The woman that caused my accident? She was one of my best friends at the time.
I’ve only “spoken” to her through letters when I was pregnant with William. I can’t even remember if I told her I was expecting.
She was also married to my brother, at the time.
Where is she now? I’m not really sure. I’ve heard a little bit here, and a little bit there. When her oldest son, my nephew, got married, I saw her in the background of one of the pictures.
That’s where it’s stopped. I’ve heard rumors that she’s made snarky comments about having “served her time”. It was lead to imply no one should be angry or upset and all should be forgiven. I have not heard this first hand, so I have no idea how many times it may or may not have been twisted “telephone” style before it got to me.
Do I blame her? YES.
Do I forgive her? I suppose that I do. That’s a question I struggle with answering. Saying NO implies I want to go back and change everything and that is far from the truth. Saying yes implies I should “forget” about it. I know people are often “forgiven but not forgotten” so maybe that’s where we can leave it?!

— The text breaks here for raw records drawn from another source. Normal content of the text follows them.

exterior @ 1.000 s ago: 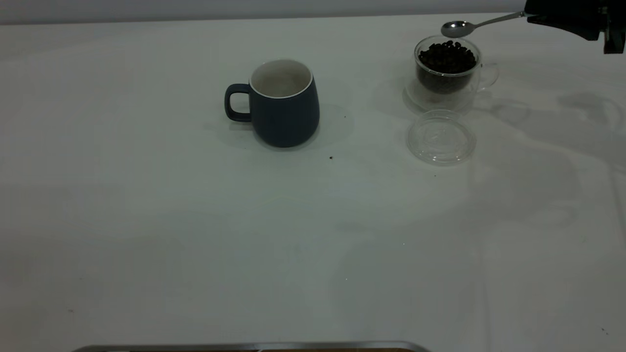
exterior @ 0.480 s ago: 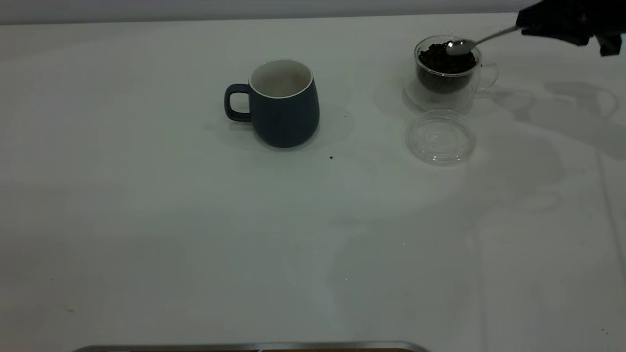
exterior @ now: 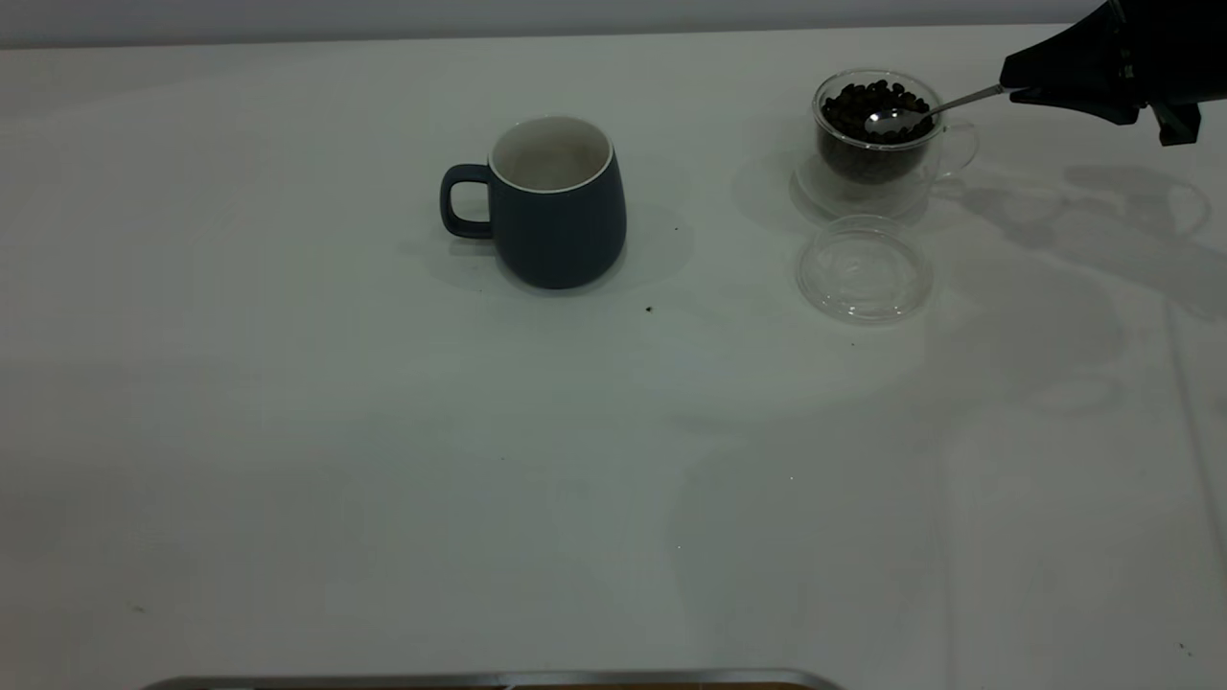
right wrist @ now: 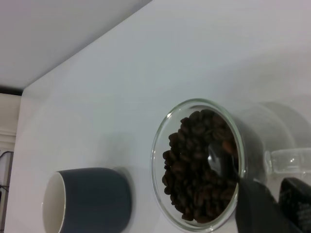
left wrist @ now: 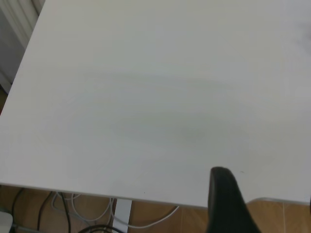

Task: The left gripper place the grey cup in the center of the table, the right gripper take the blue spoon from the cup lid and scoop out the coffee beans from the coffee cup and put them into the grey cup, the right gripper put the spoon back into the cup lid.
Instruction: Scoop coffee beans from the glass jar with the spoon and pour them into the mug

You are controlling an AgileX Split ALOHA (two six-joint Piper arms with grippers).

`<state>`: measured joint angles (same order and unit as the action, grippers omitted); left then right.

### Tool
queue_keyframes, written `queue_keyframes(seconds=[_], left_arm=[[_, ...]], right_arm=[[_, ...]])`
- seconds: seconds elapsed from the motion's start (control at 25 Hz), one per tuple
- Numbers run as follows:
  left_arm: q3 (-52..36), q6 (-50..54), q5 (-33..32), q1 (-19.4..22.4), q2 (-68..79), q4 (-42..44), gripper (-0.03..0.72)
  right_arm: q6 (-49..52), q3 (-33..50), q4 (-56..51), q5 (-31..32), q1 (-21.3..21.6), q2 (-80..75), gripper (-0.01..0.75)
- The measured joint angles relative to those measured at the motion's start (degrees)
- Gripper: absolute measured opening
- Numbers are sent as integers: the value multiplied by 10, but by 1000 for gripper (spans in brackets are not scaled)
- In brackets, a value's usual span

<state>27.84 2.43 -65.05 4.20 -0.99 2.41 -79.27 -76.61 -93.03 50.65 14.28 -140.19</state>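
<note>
Steel spoon [exterior: 906,113], jaws of the right gripper [exterior: 1018,88] closing on its handle at upper right, is dipping into the glass cup [exterior: 877,144] to load beans [exterior: 877,99]; left gripper's [left wrist: 228,204] jaws cannot be judged.

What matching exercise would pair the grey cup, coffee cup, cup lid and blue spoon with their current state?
Things:
1. grey cup
2. coffee cup
3. cup lid
4. blue spoon

States:
A. lies flat on the table with nothing in it
B. held by the right gripper, bowl down among the coffee beans
C. stands near the middle, white inside, no beans seen in it
D. clear glass, filled with dark beans

Pairs: 1-C, 2-D, 3-A, 4-B
</note>
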Motion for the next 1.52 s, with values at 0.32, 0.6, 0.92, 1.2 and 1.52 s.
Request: queue_keyframes(seconds=[0.32,0.6,0.92,1.2,1.52], left_arm=[[0,0,0,0,0,0,474],[0,0,0,0,0,0,474],[0,0,0,0,0,0,474],[0,-2,0,0,0,0,474],[0,-2,0,0,0,0,474]], right_arm=[[10,0,-8,17,0,-14,95],[14,0,-20,23,0,-27,95],[22,0,-22,31,0,-33,95],[24,0,-24,32,0,-34,95],[28,0,-24,47,4,-34,95]])
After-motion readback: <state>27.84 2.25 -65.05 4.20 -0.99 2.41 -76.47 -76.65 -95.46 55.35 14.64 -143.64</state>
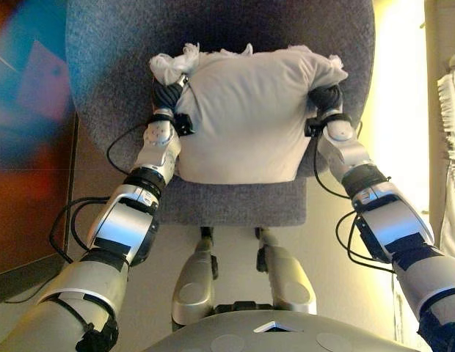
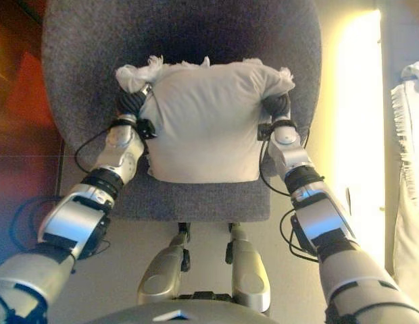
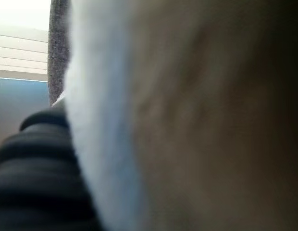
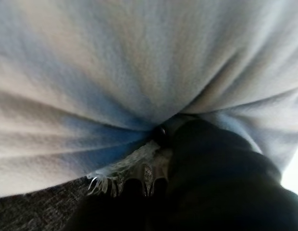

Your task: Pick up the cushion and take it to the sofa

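A white cushion (image 1: 246, 117) with frayed corners lies on the seat of a grey fabric armchair (image 1: 235, 202), leaning toward its backrest. My left hand (image 1: 167, 95) is pressed against the cushion's left side and my right hand (image 1: 326, 99) against its right side, so the cushion sits between them. Only the dark ribbed covers show; the rest of each hand is hidden behind the cushion. In the left wrist view the cushion (image 3: 187, 120) fills the picture beside the cover (image 3: 38, 168). In the right wrist view the cushion (image 4: 139, 62) is dented above the cover (image 4: 211, 183).
A dark reddish-brown panel (image 1: 29, 147) stands to the left of the chair. A white fringed cloth (image 1: 451, 147) hangs at the right edge. Pale floor (image 1: 337, 242) runs in front of the chair and along its right side.
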`<state>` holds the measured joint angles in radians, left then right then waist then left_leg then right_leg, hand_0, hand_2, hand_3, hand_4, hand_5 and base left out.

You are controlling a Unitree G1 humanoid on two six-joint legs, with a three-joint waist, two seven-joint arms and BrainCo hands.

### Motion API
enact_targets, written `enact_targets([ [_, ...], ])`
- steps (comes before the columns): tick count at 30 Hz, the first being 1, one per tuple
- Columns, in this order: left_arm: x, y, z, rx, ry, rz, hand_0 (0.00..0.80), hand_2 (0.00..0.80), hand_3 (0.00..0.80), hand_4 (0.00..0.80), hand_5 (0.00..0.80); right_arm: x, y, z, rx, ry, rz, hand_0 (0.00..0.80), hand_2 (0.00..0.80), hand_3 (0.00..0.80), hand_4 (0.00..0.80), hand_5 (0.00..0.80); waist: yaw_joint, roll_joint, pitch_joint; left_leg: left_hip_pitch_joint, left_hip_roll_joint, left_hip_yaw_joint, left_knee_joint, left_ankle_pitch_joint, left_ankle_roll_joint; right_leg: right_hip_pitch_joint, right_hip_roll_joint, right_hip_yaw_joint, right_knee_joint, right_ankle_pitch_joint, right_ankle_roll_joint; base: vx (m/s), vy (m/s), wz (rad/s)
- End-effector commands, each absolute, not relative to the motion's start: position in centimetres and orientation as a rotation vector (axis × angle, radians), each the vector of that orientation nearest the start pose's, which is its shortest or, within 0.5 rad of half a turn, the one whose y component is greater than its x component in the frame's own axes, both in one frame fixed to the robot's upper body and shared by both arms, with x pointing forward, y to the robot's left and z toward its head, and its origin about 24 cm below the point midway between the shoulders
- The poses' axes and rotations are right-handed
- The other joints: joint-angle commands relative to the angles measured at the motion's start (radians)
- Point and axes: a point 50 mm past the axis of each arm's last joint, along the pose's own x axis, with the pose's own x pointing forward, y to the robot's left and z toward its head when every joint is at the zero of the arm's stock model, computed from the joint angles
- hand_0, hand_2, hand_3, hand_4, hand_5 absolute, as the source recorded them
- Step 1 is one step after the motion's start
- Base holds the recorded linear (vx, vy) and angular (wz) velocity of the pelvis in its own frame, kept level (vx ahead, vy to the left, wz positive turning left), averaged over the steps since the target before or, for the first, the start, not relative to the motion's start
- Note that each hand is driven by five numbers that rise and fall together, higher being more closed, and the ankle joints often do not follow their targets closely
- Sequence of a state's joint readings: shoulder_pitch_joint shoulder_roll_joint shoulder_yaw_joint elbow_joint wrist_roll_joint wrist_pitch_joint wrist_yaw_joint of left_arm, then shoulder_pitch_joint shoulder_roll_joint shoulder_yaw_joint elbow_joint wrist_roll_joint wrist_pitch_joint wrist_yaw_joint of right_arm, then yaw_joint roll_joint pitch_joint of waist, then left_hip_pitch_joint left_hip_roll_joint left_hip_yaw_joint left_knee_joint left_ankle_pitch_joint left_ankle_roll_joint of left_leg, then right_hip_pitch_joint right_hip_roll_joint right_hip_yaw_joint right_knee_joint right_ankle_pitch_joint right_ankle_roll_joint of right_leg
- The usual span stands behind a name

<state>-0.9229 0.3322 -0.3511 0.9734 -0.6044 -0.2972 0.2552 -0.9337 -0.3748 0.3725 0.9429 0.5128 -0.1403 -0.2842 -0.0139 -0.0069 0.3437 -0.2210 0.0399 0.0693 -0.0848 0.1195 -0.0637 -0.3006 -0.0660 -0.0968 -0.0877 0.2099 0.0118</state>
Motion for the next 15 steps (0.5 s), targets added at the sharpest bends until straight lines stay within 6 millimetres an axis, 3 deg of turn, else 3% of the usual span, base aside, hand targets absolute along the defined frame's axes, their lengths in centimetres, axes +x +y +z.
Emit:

Do I want to be her best friend again. Not hardly.
Do I want to know her again? Yes, I think so??
Will I take the action to reconnect? No.
It’s really a bizarre situation. She took my life and turned it upside down. I didn’t let it stay that way. I wouldn’t change any of it because I adore the life I have today.
My mom and brother? That’s a completely different story. They don’t get it. Not entirely. My brother looks at me like a pitiful invalid. It’s really funny. The stares, shaking of his head. It’s actually insulting. My mom is still just devastated that my life was changed so drastically. I know that she sees how happy I am but I don’t think she gets it the way I do. She always talks about how things have to be so much more difficult for me but yet I do it anyways.
The funny thing? Things aren’t difficult for me.
I’ve really gotten off track with this one, so I will go ahead and close for now. If there is ever a reconnection, I will let you know.
Fadra says
I knew you were in a wheelchair only because of your Twitter ID. I see you as a face, a writer, a tweeter. No one can tell you if/when to forgive.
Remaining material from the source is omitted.